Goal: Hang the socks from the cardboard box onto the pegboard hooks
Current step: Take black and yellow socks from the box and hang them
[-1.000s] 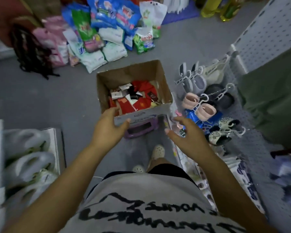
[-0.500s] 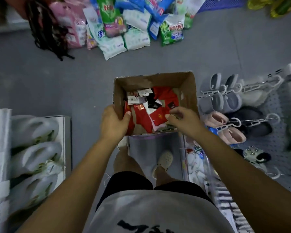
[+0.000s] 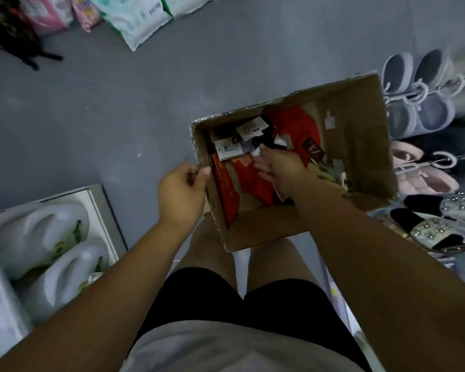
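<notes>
Cardboard sat pinched in the left grip [image 3: 181,191]: its thumb lay over the rim on the inside and its fingers curled on the outside, clamping the left wall of the box [image 3: 360,135] near the corner closest to the person. The right grip [image 3: 282,167] was down inside the box, back of the hand up, with its fingers [image 3: 262,167] bent into the pile. Blur and the hand itself hid whether they had closed on anything, so I cannot tell if it held a pair.

Under and around that grip lay the socks [image 3: 295,124], mostly red with a few dark ones, all loose on the bottom of the box. White paper tags [image 3: 227,149] were scattered over them towards the far left corner. The box was open at the top and turned at an angle, just in front of the person's bare knees. Whether it rested on anything could not be seen.

Beyond it stretched the grey floor [image 3: 118,116]. To the right hung grey slippers [image 3: 419,103] on white hangers, pink slippers [image 3: 424,178] below them, and studded black-and-white sandals [image 3: 440,226] nearer the person. At the far top edge lay soft bags [image 3: 137,20], white, green and pink. To the left stood a white carton [image 3: 102,210] holding pale shoes. Closest in were black shorts [image 3: 239,304] and a white shirt [image 3: 226,350].
</notes>
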Demonstrator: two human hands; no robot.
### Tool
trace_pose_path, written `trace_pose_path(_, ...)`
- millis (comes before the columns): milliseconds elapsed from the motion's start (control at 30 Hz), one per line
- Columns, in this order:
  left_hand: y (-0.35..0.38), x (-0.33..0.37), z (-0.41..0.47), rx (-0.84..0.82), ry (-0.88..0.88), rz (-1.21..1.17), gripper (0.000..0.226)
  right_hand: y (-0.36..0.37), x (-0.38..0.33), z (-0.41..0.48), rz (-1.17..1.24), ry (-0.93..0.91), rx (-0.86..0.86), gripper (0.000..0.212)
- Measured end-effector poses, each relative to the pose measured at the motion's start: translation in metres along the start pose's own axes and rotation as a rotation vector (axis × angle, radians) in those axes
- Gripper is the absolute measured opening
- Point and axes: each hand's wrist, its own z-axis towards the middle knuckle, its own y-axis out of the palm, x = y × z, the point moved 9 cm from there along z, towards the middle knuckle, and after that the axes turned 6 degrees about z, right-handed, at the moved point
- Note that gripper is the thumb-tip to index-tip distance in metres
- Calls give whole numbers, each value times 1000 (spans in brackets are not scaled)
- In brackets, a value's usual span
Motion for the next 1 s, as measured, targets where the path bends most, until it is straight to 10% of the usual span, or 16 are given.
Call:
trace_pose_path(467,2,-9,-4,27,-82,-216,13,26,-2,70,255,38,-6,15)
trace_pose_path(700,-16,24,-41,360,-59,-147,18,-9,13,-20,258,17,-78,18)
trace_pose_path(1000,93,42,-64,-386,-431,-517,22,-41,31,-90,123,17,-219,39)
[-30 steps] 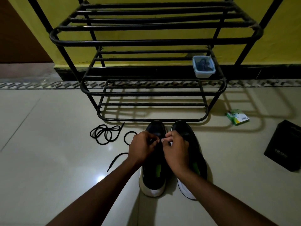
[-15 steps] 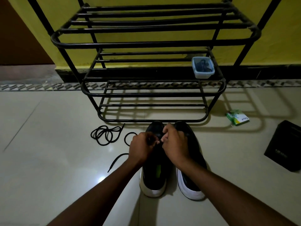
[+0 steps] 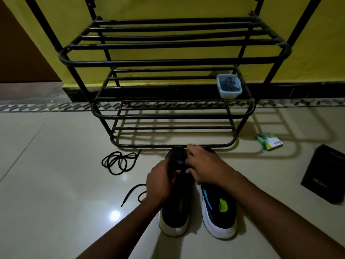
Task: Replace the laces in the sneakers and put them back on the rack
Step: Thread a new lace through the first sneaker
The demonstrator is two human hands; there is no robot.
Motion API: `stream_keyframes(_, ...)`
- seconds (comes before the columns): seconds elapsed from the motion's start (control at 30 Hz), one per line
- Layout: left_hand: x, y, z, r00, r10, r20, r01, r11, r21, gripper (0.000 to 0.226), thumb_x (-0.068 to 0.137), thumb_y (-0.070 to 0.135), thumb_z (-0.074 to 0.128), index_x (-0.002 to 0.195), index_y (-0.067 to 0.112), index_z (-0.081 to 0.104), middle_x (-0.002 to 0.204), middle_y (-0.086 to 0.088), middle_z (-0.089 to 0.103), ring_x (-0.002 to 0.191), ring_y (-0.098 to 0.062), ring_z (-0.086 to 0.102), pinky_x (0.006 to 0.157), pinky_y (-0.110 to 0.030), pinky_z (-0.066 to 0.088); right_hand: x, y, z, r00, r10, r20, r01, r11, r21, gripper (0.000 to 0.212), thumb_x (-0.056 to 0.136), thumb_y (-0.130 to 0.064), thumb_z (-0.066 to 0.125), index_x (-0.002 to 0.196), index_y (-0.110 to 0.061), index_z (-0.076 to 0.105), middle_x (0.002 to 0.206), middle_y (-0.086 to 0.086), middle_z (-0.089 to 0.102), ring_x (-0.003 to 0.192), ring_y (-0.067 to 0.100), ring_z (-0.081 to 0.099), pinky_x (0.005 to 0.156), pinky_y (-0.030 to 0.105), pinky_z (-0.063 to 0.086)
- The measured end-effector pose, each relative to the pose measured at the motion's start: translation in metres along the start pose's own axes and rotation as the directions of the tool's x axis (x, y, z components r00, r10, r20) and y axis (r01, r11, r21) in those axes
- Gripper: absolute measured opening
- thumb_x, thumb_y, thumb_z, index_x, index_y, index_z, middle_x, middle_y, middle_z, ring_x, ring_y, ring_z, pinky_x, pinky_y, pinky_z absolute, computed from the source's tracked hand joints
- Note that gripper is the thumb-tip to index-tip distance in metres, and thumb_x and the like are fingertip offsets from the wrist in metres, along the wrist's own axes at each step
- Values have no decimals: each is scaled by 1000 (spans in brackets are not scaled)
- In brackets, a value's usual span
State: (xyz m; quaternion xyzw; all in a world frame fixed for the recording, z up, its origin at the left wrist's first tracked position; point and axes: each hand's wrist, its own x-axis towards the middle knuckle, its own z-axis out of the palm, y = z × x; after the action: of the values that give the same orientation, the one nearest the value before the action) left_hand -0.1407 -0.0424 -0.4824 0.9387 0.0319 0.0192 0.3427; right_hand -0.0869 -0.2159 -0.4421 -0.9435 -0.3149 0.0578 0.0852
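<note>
The left shoe [image 3: 175,212] and right shoe [image 3: 218,208] stand side by side just near of the rack [image 3: 173,62], heels toward me, handy for threading. My left hand [image 3: 160,184] curls on the lace [image 3: 128,195] at the left shoe's eyelets. My right hand [image 3: 205,165] bends over its toe, and I cannot tell what its fingers grip.

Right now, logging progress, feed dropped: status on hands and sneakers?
Left hand and right hand at left sneaker, grips unclear. Right sneaker beside it, both off rack. Loose lace coiled on floor.
</note>
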Motion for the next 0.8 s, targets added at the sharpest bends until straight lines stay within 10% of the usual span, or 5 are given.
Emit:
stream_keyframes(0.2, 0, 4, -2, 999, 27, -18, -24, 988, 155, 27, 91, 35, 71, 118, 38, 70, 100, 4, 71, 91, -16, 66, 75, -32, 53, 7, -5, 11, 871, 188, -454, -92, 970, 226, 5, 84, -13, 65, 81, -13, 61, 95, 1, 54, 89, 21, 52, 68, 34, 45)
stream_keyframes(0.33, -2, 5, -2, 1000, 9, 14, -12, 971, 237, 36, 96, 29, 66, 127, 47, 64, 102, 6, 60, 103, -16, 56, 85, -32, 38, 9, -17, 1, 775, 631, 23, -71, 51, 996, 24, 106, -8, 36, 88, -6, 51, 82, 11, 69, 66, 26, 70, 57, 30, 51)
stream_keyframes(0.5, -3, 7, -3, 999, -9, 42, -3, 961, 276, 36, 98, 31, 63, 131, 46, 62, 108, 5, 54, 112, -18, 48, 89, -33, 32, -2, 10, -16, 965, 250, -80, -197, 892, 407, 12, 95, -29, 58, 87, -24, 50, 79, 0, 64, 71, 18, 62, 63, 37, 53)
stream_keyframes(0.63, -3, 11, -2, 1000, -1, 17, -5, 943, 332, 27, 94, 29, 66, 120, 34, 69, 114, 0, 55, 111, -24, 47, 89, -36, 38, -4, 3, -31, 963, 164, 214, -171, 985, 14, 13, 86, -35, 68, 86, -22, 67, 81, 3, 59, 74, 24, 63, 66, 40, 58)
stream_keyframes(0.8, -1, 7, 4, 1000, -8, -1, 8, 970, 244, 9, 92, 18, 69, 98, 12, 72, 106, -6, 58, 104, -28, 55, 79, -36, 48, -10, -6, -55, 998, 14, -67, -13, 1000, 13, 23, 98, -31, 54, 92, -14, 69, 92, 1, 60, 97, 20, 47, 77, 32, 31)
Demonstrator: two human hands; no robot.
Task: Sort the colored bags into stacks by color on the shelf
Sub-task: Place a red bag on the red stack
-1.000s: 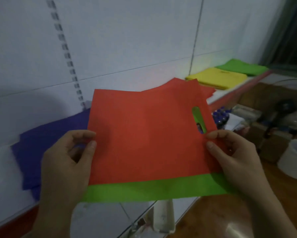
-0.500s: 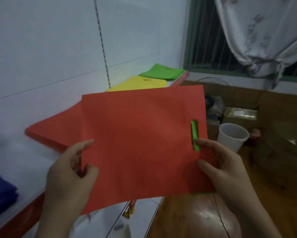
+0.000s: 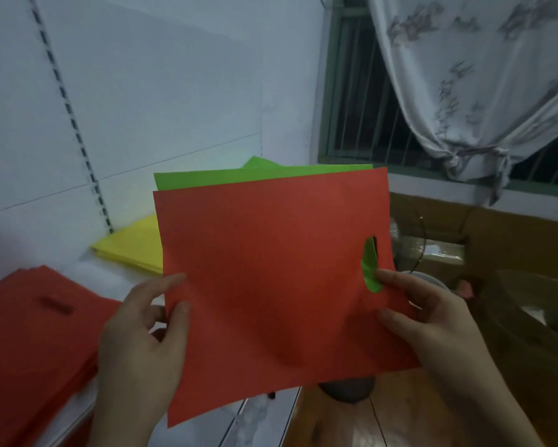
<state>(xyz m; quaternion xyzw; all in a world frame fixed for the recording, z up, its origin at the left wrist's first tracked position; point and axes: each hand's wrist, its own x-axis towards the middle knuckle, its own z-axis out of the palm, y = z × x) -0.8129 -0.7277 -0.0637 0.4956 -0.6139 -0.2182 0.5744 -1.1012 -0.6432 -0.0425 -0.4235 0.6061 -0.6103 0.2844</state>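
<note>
A red bag [image 3: 271, 279] is held up in front of me, with a green bag [image 3: 239, 179] behind it showing above its top edge and through its handle slot. My left hand [image 3: 142, 346] pinches the red bag's left edge. My right hand [image 3: 422, 321] pinches the right edge just below the slot. On the white shelf [image 3: 110, 269] lie a red stack [image 3: 32, 324] at the lower left and a yellow stack [image 3: 135, 250] behind it. A corner of a green stack [image 3: 258, 162] peeks out above the held bags.
The shelf's back panel with a slotted upright [image 3: 74, 124] rises on the left. A barred window [image 3: 367, 108] with a tied curtain [image 3: 471, 91] is at the right. Below it sit cardboard boxes [image 3: 512, 240] and a wooden floor [image 3: 351, 424].
The view swung right: the blue stack left the frame and the red stack is now at the lower left. The green bag slid up from behind the red one and now shows above its top edge.
</note>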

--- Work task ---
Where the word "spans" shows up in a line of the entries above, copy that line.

--- Completed exercise ---
- Calls give whole numbers, each value times 1000 (spans in brackets are not scaled)
- Values have no decimals: each is scaled by 1000 (spans in brackets are not scaled)

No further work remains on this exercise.